Assigned task: Wherever the listing holds a picture, leave it out, and copy the remainder exactly.

++++ Data excerpt ++++

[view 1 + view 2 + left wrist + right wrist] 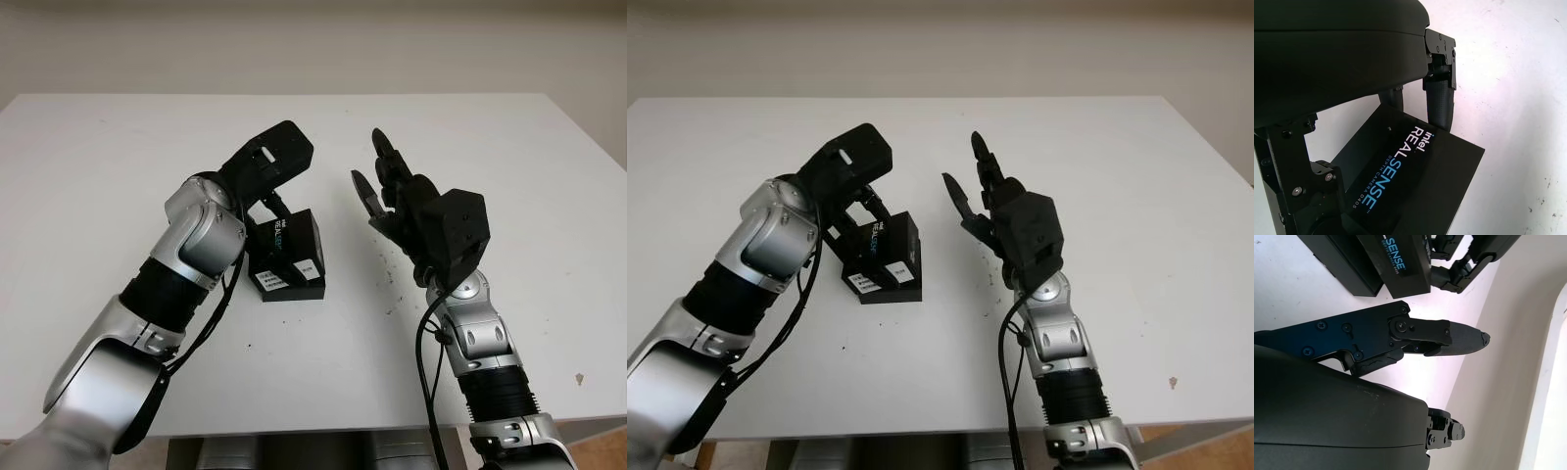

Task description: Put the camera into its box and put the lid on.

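Note:
A black lid [297,235] printed "Intel RealSense" hangs tilted over the black box [292,284] at the middle of the white table [108,157]. My left hand [261,217] reaches down from above and is shut on the lid, with fingers [1440,100] on its far edge. The lid covers the box's inside. To the right of the box, my right hand [377,181] is raised above the table, open and holding nothing. In the right wrist view one of its fingers [1449,338] points past the lid [1400,259] and the box [1347,264].
The box carries white labels [306,266] on its front side. Small dark specks [387,264] dot the table to the right of the box. The table's front edge [323,429] runs close to my arms.

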Available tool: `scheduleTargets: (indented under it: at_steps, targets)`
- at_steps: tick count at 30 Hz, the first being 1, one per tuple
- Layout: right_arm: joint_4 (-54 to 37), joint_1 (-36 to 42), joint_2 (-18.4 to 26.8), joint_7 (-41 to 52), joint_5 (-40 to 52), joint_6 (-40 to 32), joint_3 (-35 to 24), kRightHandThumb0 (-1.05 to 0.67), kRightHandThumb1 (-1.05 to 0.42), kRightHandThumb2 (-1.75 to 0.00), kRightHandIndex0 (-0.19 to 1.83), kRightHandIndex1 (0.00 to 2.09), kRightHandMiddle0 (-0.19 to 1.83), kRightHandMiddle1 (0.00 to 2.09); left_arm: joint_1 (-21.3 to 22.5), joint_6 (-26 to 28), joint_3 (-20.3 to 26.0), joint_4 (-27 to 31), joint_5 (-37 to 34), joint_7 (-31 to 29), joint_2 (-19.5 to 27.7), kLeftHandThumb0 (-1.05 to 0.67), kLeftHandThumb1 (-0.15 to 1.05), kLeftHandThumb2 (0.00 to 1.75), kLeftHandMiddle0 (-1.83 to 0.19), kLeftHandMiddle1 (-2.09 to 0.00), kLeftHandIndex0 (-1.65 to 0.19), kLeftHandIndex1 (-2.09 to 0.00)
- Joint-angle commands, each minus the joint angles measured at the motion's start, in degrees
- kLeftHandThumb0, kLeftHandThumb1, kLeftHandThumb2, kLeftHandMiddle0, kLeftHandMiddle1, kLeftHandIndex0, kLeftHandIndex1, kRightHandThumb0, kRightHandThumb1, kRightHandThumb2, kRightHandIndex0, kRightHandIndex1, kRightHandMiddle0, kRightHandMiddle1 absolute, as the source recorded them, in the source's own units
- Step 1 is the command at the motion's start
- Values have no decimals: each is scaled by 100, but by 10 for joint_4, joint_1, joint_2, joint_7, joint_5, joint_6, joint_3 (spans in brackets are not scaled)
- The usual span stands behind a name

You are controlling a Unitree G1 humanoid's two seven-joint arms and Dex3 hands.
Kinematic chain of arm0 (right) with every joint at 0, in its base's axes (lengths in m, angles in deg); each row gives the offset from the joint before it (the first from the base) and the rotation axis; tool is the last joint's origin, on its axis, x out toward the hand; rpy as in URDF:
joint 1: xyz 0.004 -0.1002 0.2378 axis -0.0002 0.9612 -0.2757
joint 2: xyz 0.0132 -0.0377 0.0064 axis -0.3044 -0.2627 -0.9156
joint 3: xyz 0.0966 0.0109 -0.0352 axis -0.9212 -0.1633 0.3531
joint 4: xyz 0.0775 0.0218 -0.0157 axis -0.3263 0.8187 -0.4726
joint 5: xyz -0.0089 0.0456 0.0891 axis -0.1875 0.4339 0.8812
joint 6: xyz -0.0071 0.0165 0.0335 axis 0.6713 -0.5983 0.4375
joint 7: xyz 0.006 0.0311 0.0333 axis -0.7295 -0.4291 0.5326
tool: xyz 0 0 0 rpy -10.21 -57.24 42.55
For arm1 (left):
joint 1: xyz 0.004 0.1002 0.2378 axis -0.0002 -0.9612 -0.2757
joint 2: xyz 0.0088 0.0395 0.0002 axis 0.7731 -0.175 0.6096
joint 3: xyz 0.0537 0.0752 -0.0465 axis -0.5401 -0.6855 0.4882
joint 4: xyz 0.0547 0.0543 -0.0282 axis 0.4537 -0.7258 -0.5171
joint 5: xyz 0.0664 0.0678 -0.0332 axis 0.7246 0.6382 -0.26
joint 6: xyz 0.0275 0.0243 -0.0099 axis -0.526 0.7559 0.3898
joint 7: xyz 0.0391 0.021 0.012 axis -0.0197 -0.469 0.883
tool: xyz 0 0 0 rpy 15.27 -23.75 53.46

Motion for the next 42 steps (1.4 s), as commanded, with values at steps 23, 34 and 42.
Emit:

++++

The completed task:
[view 1 + view 2 + left wrist + right wrist] 

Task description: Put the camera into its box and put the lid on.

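Note:
A black lid [297,235] printed "Intel RealSense" hangs tilted over the black box [292,284] at the middle of the white table [108,157]. My left hand [261,217] reaches down from above and is shut on the lid, with fingers [1440,100] on its far edge. The lid covers the box's inside. To the right of the box, my right hand [377,181] is raised above the table, open and holding nothing. In the right wrist view one of its fingers [1449,338] points past the lid [1400,259] and the box [1347,264].
The box carries white labels [306,266] on its front side. Small dark specks [387,264] dot the table to the right of the box. The table's front edge [323,429] runs close to my arms.
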
Available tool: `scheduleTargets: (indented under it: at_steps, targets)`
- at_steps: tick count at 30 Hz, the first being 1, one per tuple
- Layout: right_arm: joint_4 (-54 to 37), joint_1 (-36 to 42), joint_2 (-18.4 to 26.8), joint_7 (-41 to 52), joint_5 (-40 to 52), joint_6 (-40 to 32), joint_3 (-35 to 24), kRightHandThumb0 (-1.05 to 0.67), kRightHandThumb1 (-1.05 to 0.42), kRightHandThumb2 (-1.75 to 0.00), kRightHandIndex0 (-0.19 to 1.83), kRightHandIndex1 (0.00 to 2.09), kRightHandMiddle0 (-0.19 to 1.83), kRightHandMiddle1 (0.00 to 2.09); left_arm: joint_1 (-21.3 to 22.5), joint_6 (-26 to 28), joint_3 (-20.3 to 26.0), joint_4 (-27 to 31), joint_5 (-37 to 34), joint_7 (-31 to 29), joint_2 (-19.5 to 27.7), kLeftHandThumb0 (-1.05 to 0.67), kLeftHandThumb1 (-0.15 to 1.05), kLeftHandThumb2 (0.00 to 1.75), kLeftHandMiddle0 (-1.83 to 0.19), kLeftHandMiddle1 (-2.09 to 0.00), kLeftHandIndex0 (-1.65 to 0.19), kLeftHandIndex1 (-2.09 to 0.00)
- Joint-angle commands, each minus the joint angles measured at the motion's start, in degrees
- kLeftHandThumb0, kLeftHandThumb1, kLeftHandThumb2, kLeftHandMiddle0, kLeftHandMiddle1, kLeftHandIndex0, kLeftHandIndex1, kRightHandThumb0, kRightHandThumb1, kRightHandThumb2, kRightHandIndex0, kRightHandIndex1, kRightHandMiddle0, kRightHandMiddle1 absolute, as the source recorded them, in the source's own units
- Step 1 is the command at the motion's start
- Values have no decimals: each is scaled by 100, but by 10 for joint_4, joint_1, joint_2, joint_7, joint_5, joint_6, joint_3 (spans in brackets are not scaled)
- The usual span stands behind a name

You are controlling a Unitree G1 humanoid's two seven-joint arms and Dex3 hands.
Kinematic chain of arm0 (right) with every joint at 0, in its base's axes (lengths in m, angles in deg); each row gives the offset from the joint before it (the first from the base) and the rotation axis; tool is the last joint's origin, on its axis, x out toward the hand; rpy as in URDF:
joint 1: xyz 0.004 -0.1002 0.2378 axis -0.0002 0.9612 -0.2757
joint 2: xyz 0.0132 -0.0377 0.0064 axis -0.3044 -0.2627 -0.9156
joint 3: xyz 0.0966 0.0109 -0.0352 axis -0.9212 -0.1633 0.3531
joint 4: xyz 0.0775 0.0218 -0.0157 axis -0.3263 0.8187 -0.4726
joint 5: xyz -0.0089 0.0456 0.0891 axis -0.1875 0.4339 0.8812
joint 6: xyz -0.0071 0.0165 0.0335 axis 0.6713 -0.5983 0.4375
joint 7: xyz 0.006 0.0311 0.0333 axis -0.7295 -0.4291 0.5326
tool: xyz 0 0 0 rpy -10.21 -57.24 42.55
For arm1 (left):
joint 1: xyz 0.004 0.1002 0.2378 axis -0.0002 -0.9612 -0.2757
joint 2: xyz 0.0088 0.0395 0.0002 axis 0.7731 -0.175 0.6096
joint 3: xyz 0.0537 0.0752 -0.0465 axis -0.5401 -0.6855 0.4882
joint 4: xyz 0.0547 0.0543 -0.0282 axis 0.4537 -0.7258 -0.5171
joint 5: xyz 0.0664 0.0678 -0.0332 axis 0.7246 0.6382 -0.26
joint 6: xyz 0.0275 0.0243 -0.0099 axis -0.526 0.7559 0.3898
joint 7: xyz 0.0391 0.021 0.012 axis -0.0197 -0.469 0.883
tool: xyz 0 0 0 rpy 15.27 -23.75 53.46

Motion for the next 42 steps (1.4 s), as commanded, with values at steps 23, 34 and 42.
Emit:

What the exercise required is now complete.